Bevor Kenny Chesney oder Jimmy Buffett die Karibik zum erweiterten Territorium der Country Music erklärten, gab es auf der anderen Seite der USA ein ähnliches Traumland – Hawaii. Vielbesungen („Hawaiian Wedding Song“), in Filmen verherrlicht („Blaues Hawaii“), als Schauplatz spektakulärer Konzerte genutzt („Elvis – Aloha from Hawaii via Satellite“) trug Hawaii auch ganz besonders durch die Steel Guitar maßgeblich zum traditionellen Sound der Country Music bei. Diese Inseln stehen heute noch unangefochten als Synonym für Traumurlaub, und wenn man diesen Reiseführer durchgearbeitet hat, wird man solch ein Ferienparadies unbedingt hautnah erleben wollen. Autor Vollmer bereitet den Urlauber mit seinem Handbuch bestens vor. Die anfänglichen Hinweise auf Anreise, Bevölkerung, Sprache, Klima, und besonders auf die entstehenden Reisekosten dürften bei einer Planung sicherlich mehr als hilfreich sein. Und die im Anhang gegebenen Reisetipps über Einreisebestimmungen, Versicherungen, Gesundheitsversorgung, Unterkünfte, Mietwagen, und Finanzmittel sollten unbedingt beherzigt werden. Viel lieber wird man sich aber erst mit den Vorstellungen der einzelnen Eilande befassen. Jeder Insel widmete der Autor ein eigenes Kapitel, beginnend natürlich mit Oahu, mit seinem Waikiki Beach und der Stadt Honolulu. Hier – und in den Abschnitten über die anderen Inseln auch – dominieren die nötigen örtlichen Informationen, über Straßen, öffentliche Verkehrsmittel, Heiratsmöglichkeiten, Naturschönheiten, Übernachtungshinweise, Sehenswürdigkeiten, und auch kulinarische Tipps.

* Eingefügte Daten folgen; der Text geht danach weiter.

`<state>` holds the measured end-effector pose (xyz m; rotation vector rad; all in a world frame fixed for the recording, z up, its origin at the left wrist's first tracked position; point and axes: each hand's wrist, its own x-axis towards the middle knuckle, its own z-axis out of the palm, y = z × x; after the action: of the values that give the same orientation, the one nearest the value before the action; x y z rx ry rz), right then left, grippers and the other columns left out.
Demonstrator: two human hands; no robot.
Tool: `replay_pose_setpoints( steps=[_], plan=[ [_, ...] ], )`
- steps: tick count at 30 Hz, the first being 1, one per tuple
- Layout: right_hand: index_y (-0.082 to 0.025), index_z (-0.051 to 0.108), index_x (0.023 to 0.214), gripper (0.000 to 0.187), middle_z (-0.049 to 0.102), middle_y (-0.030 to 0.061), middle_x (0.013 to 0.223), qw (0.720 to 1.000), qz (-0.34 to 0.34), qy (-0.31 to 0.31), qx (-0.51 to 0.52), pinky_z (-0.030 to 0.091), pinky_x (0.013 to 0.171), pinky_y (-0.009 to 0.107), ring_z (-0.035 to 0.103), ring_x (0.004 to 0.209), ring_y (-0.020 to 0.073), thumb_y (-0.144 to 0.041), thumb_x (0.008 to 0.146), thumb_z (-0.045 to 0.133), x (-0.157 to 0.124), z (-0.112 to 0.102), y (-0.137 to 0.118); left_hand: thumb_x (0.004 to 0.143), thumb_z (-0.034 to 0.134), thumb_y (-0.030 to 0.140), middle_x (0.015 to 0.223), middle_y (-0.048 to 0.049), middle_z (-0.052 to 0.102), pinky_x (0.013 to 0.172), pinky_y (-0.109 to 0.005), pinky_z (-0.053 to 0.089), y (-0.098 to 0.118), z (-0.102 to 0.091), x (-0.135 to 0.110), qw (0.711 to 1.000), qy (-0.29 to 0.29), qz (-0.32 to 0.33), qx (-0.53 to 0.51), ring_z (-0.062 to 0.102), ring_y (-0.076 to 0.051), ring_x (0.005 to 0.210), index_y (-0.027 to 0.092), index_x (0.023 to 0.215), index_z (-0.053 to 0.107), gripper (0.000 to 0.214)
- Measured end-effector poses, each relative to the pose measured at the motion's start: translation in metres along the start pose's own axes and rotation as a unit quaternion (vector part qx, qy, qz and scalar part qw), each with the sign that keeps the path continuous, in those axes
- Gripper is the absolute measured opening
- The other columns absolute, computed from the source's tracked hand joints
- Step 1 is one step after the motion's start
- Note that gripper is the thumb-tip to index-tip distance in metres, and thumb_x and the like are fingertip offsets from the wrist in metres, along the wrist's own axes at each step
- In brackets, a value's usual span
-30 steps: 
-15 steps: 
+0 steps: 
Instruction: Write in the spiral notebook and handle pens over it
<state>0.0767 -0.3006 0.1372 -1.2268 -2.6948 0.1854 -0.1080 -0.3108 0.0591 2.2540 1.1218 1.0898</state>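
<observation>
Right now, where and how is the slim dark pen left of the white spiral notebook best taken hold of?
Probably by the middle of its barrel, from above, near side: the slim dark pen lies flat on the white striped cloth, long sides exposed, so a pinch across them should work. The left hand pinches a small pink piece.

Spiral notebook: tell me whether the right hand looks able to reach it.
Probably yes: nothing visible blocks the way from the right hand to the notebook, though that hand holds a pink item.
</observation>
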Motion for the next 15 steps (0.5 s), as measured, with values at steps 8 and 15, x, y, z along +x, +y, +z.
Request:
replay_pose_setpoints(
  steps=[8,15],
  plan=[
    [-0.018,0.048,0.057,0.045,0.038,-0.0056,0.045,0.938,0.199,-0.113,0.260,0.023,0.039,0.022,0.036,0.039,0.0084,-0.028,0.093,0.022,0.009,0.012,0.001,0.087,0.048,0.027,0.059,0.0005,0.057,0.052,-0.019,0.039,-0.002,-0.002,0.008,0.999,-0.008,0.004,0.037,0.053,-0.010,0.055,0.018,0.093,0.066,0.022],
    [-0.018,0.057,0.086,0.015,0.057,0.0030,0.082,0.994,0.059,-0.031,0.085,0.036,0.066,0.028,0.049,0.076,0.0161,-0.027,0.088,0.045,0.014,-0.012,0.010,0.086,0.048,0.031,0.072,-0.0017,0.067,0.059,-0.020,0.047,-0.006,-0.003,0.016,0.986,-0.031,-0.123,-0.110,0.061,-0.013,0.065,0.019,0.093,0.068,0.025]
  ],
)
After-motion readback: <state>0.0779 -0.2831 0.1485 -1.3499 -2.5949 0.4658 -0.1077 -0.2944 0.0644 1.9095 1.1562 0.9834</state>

Helikopterflüge, Kajakfahrten, Surfen, Vulkanbesteigungen, auf alles Machbare an Aktivitäten geht der Autor hier ein. Willkommene Unterstützung bieten die durchgehend farbigen Illustrationen, sowie das ausführliche Kartenmaterial. Auch ein bisschen Geschichte darf im Buch ebenfalls nicht fehlen, weil wohl manchem Besucher die Existenz eines von den USA annektierten Königreichs Hawaii zuvor kaum bekannt gewesen sein dürfte. Man wird nach Lektüre dieses Reiseführers schnell feststellen, dass die Inseln weitaus mehr als nur Traumstrände zu bieten haben, und daher für einen reinen Badeurlaub eigentlich zu schade sind.